Из города приехал за ним и за Настей отец. До тех пор Стефко видал его мало, отец приезжал только по праздникам, изредка привозил игрушки, которые Стефко, точно кому-то наперекор, сразу ломал и портил.
От отца тянуло водкой, он был огромный, с густым голосом и недобрым смехом; Стефко спрятался от него на певучей липе и не хотел слезать, не хотел ехать с отцом. Потом он цеплялся за притолоку, за ребристый частокол, за дерево на обочине, а отец сердито отдирал его руки и громко бранился:
— Дождешься ты у меня, обалдуй!
И Стефко подумал, что вот уже и никто его не любит, ни теленок, ни солнце, ни певучая липа, — не укрыли они его от отца; мальчуган смотрел косо, угрюмо молчал и долго помнил тот день, когда его оторвали от дерева на обочине.
В отцовской квартире было неуютно и грязно: Настиным детским ручонкам уборка была не под силу, а отец и вовсе о порядке не заботился. Он, случалось, приходил домой пьяный и то ругался, а то начинал жалко каяться перед детьми. Стефко уходил из квартиры. Слонялся по улицам, охваченный отвращением к собственному жилищу, к книгам, поучениям и нотациям, несколько дней не ходил в школу, и тогда учительница шла к ним домой.
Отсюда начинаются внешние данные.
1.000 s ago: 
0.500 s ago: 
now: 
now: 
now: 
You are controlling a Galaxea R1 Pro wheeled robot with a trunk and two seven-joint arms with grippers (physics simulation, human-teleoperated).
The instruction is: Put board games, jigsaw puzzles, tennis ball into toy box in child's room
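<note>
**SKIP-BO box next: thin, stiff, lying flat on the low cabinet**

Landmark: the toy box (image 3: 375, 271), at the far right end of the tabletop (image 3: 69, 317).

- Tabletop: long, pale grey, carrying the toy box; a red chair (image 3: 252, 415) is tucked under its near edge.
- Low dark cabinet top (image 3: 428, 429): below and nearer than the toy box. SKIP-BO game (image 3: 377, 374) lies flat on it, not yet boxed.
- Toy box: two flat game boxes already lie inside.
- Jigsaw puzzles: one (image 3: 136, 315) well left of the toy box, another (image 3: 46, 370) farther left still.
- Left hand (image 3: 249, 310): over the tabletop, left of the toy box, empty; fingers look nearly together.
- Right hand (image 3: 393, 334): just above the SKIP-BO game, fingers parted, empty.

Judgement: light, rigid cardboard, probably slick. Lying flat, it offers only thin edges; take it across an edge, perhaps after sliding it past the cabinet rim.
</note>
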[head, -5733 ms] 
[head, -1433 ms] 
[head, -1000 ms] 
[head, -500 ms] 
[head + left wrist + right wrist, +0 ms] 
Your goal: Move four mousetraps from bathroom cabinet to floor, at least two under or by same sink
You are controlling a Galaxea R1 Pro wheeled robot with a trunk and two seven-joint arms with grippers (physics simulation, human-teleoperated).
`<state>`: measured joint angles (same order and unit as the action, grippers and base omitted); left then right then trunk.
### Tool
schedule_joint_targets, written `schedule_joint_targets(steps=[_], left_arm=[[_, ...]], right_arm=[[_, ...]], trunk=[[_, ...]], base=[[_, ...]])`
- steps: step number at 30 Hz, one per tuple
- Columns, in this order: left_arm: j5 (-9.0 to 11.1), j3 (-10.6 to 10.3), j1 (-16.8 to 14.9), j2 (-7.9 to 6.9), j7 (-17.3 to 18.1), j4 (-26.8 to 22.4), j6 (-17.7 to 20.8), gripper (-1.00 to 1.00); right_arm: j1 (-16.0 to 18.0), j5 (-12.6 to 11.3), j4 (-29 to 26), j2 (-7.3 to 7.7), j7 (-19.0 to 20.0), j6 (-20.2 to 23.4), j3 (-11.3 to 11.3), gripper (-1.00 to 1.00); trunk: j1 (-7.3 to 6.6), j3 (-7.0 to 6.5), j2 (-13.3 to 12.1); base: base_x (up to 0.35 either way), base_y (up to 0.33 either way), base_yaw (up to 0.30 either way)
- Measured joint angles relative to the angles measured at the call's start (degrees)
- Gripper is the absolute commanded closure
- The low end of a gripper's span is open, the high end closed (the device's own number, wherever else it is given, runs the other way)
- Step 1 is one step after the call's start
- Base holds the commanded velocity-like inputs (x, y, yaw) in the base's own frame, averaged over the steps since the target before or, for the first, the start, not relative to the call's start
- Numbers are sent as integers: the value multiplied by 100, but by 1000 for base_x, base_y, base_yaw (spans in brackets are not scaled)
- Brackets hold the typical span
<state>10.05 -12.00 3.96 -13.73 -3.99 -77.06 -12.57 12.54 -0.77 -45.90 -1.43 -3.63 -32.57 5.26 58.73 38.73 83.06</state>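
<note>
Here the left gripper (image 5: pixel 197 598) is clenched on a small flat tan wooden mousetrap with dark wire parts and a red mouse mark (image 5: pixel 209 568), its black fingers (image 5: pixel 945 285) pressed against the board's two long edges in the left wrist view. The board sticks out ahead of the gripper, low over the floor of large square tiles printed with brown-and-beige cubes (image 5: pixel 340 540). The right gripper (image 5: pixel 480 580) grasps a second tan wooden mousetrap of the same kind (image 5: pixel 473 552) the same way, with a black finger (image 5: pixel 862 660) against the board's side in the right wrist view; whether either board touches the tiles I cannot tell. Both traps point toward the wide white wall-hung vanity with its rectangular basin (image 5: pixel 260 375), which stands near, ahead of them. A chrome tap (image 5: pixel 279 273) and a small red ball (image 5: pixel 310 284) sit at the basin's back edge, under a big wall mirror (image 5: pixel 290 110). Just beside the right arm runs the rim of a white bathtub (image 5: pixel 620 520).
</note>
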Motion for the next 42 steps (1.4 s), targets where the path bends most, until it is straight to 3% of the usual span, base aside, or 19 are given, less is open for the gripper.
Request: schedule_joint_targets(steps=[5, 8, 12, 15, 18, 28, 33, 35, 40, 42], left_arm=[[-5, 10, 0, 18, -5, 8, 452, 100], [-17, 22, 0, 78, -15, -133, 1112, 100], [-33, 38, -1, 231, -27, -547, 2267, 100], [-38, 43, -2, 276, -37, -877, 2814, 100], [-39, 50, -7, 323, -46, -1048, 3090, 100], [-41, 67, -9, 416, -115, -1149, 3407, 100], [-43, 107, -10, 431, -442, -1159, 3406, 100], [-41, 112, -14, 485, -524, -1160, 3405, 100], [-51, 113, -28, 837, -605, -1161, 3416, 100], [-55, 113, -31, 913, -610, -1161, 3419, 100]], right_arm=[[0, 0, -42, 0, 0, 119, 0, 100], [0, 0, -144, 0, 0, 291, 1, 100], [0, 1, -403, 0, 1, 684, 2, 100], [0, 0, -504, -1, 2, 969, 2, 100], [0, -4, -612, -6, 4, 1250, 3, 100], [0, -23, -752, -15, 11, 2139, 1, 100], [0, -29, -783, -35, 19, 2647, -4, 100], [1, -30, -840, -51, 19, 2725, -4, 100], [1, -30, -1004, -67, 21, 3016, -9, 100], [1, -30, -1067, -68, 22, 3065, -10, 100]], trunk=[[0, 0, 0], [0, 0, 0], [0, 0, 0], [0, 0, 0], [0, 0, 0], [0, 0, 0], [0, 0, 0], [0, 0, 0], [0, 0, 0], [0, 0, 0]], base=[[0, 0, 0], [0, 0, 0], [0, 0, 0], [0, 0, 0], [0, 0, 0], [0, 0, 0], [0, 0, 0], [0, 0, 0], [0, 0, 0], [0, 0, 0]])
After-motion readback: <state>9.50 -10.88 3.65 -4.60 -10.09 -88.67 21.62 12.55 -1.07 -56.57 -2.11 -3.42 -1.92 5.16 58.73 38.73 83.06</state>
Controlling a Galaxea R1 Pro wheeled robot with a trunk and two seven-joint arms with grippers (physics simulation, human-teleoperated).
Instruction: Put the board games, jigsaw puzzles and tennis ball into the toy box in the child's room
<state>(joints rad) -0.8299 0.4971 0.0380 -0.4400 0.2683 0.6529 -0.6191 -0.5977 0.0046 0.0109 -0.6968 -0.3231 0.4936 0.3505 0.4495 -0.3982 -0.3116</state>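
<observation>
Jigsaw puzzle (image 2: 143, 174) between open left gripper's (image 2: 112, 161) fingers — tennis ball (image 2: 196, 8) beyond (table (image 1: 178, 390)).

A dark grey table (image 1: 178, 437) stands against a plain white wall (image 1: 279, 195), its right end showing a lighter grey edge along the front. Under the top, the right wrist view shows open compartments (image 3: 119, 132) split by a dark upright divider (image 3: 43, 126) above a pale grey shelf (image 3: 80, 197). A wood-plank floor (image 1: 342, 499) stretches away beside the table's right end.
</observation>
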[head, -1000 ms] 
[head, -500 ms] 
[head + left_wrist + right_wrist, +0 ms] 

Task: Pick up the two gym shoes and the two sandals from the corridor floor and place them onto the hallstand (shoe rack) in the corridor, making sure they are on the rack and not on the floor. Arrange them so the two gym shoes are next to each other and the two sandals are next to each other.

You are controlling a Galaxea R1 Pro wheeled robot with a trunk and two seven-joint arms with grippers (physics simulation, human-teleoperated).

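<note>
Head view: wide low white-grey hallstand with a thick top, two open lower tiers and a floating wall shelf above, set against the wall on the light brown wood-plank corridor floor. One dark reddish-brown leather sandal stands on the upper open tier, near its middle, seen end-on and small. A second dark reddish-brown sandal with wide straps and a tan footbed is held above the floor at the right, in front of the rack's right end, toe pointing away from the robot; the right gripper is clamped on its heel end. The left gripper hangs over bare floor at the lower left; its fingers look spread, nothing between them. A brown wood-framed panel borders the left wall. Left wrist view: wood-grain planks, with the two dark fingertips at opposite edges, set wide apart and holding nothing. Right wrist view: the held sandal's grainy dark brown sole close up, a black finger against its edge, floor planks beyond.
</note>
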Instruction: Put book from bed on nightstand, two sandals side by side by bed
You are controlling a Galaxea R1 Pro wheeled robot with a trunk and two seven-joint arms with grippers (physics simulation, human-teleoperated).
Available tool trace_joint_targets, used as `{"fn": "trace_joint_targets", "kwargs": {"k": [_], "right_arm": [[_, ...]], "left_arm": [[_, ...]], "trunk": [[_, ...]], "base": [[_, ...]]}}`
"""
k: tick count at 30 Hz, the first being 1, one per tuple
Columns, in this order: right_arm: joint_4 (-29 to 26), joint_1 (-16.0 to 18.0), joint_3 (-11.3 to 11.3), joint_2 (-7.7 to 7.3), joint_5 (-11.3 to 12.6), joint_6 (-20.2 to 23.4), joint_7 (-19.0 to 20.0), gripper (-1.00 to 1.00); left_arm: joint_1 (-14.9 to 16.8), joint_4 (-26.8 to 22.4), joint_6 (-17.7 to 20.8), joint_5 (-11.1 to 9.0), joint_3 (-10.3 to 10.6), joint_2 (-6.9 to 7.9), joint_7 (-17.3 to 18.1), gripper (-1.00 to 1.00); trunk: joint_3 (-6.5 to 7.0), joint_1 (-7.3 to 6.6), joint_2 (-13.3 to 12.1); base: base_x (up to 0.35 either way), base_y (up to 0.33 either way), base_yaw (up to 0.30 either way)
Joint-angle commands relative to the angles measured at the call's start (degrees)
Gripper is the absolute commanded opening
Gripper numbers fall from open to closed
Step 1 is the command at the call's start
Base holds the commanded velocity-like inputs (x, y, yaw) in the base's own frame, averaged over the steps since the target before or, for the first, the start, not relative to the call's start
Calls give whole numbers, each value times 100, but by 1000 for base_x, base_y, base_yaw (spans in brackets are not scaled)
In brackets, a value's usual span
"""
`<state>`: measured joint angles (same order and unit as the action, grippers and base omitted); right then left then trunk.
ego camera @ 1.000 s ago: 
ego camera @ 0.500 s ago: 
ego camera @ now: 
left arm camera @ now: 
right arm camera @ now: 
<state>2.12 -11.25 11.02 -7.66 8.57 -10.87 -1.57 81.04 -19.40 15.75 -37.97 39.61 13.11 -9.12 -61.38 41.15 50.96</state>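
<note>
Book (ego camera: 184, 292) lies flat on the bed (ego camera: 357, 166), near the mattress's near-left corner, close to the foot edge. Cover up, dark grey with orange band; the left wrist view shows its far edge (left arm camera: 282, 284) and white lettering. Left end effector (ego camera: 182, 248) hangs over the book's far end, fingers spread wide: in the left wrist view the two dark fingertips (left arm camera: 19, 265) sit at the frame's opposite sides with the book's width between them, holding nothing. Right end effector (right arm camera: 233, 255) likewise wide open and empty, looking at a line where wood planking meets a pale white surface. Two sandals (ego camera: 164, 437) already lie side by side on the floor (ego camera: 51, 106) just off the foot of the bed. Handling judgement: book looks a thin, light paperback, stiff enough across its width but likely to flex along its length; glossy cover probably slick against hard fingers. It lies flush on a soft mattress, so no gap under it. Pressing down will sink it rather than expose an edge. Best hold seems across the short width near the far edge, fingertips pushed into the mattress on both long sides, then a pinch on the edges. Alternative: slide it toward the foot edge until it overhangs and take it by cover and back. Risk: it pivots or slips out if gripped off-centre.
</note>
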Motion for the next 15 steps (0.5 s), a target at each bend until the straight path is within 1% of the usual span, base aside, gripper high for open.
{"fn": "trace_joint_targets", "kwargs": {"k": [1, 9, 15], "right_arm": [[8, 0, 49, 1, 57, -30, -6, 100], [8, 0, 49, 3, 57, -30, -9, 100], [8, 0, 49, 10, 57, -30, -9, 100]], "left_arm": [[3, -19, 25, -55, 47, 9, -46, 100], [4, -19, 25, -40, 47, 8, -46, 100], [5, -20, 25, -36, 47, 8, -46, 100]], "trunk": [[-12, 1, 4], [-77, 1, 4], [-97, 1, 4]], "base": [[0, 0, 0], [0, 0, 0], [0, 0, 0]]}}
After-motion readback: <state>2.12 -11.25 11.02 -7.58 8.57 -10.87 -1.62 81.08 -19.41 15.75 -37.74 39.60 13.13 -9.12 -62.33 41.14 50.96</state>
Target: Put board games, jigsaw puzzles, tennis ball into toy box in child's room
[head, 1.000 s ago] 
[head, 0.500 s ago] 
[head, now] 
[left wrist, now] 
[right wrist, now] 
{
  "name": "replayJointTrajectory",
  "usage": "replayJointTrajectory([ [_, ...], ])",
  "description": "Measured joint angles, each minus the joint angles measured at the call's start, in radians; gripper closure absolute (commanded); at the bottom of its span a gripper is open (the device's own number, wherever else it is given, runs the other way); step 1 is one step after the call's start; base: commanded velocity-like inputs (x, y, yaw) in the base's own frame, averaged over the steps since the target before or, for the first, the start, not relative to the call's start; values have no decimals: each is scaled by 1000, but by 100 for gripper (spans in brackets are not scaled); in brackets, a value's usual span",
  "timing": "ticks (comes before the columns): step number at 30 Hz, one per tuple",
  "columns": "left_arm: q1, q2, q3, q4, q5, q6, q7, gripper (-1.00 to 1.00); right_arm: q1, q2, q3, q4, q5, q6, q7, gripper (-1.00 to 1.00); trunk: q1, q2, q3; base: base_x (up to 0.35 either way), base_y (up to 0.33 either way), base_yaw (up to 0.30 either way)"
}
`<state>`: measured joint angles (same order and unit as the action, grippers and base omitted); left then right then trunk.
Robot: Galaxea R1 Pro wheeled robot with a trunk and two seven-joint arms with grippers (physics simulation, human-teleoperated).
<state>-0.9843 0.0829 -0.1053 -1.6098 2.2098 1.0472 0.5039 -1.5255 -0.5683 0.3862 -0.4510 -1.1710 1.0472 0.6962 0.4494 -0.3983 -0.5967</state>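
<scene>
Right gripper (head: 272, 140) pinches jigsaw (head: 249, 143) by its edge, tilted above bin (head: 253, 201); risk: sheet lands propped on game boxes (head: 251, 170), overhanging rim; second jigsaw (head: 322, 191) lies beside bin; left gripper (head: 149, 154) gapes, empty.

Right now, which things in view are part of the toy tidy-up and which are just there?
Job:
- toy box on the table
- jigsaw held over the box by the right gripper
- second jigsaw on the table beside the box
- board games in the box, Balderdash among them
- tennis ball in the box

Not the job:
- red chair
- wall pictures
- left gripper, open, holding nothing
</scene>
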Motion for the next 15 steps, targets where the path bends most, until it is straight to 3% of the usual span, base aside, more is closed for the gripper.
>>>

Стефко косился на нее, но на уроки приходил, раскрывал все в пятнах книжки, искал в них интересное.
В пятом классе он остался на второй год. Носил в кармане папиросы, забытые на столе отцом, они попадали в карман сыну.
— Не кури, Стефко, не надо, — просила Настя.
— Еще одна учительница нашлась! — злился Стефко, впрочем не очень.
Настя была маленькая, худенькая, варила на троих как умела, обертывала братнины книжки в чистую бумагу и латала его рваные рубашки и штаны. Настя осталась у него одна от прежней жизни, если не считать воспоминаний о бабушке, холодной речке и певучей липе.
Славко Беркута
Хорошо высоким и сильным — их не толкают, даже когда они вздумают идти посередине тротуара. А если у тебя в восемь лет вид как у дошкольника да к тому же при каждом шаге болят суставы, наверно, лучше ходить вдоль стен: безопаснее. Однако Славко не держался стен. С него хватало этого в больнице; тогда ноги болели так, что, казалось, не они его держат, а он тащит их за собою.
Болезнь настигла его весной, когда растаял снег, и пришлось два чудных зеленых месяца пролежать в больнице. Полосатая пижама, белые халаты, мамино посеревшее, через силу — для него — улыбающееся лицо. Все это запомнилось надолго. Встав с кровати, держался за стену, чтобы не упасть, чтобы сделать хоть несколько шагов.
— Свидетельствую, что ваш сын сдал экзамен на настоящего мужчину, — сказал главный врач, выписывая Славка.
Мальчик стоял возле матери — маленький, бледный, давно не стриженный и потому немного похожий на девочку. Он недоверчиво смотрел на доктора — этот высокий, широкоплечий дяденька, должно быть, шутил, он ведь никакого экзамена не сдавал, а лежал в больнице; с тоской думалось, что нельзя будет играть в футбол, бегать, прыгать. А что же тогда можно?
До самой зимы он был послушен и покорен, глотал какие-то лекарства, ходил на кварц и каждое утро просыпался с надеждой: «А вдруг прошло?» Надежда рассеивалась, стоило спустить ноги с постели и сделать первый шаг. Ноги стали худые, тоненькие, как две жердочки. Славко как можно скорее надевал штаны, чтобы не видеть своих ног.